DDoS Attacks Cause of Game Servers

John Kristoff jtk at cymru.com
Thu Jan 31 14:52:36 UTC 2013


On Thu, 31 Jan 2013 10:34:29 +0330
Shahab Vahabzadeh <sh.vahabzadeh at gmail.com> wrote:

> Attacks takes only 20 or 30 minutes and it happens only 4 times in
> two days. I could'nt capture any packet but this is out put of my
> "show ip accounting" that time:

Attacks on gaming systems or at the gamers themselves are unfortunately
quite common.  Many of the DNS 'IN ANY' amplification and reflection
attacks for instance appear to involve online games.  We've also seen
some similar reflection attacks involving CoD systems as someone else
alluded in a link post.  Dissimilar in attack profile, but similar in
target were the frequent, but brief Xbox packet floods that attempted
to disrupt a gamer's session.

It can be extremely difficult to assign attribution for any particular
attack without a great deal of effort on your part, often in being
prepared with lots of data collection in advance, plus the selfless
cooperation of other network operators.  The latter is often the
biggest challenge given that you're often relying on the good will and
limited available time of 3rd parties to work on it.

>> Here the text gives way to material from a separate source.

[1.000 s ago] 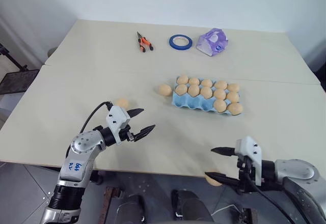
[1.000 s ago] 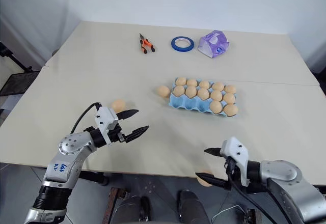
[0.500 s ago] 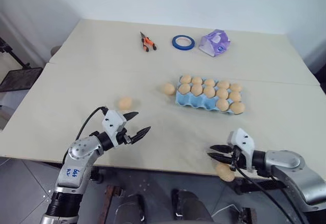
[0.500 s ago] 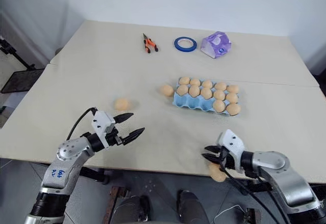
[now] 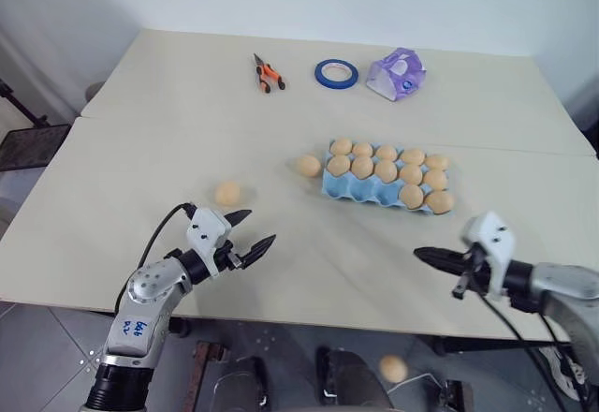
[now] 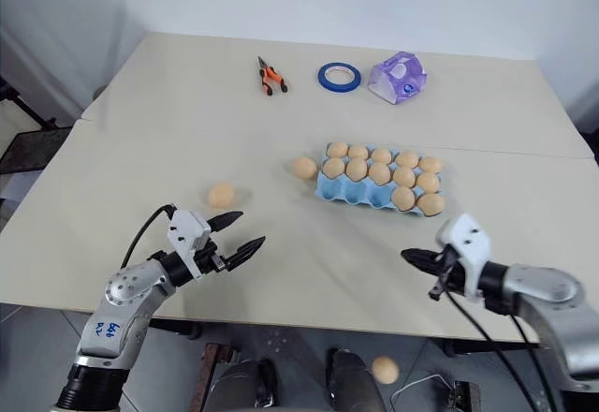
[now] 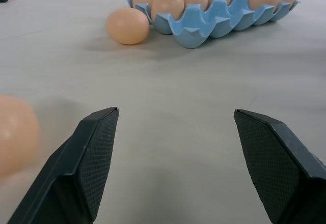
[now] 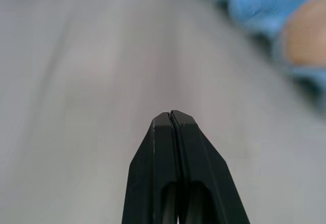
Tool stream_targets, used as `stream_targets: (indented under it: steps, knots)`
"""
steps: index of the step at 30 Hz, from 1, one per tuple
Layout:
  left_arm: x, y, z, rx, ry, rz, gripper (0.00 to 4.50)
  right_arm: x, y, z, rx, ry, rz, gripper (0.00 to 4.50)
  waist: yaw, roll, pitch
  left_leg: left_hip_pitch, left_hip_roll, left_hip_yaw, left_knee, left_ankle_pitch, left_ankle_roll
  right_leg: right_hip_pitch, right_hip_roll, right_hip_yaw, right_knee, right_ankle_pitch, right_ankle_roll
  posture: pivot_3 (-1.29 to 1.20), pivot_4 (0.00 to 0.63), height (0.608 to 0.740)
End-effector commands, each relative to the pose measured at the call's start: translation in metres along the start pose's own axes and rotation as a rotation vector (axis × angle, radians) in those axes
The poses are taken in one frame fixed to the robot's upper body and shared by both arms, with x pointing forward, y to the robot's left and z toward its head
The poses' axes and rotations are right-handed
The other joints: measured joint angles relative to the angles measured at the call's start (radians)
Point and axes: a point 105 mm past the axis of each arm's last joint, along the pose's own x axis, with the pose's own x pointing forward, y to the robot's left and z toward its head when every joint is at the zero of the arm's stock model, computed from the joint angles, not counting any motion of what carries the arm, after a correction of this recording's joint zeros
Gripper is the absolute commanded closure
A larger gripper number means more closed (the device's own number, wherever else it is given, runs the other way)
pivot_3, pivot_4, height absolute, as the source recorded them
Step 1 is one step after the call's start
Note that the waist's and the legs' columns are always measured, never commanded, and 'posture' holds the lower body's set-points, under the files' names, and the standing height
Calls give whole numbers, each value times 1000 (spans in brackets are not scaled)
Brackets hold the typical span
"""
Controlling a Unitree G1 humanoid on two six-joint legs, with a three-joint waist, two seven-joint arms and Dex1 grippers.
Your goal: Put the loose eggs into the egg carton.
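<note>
The table carries the egg carton, ahead of and between both grippers, with every visible cup filled.

The left gripper hovers over the table, jaws wide apart and empty. One loose egg lies just ahead of it on its outer side. A second loose egg rests against the carton's near-left corner, further ahead.

The right gripper is above the table's near edge, jaws pressed fully together on nothing. A third egg sits below the table edge, under and behind this gripper, apparently on the floor.

Risks:
- The floor egg may be cracked or out of reach.
- No free cup is evident, so forcing an egg in could dislodge seated ones.
- A fast closing grip may squeeze an egg out sideways.

The left wrist view shows the near egg outside the left finger. The right wrist view confirms the shut fingertips.
</note>
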Motion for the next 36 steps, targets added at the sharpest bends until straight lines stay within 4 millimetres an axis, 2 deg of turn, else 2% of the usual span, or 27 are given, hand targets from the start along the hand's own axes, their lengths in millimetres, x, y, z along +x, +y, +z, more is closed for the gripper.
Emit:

While many of the most recent attacks are performing address spoofing,
collecting raw packet detail and knowing where it enters your network
can offer at least the start of where to look for it.  You can at least
start with your peer or upstream.  Examine IP TTLs to gauge at least
how far back those packets are coming from.  If your network is
diverse enough from a global routing perspective, you may be able to
triangulate it better.

I'd be particularly interested in working with folks in tracking down
the DNS 'IN ANY' style attacks to the attack code or source attacks.
Please shoot me an email off list or see me at NANOG 57 to discuss.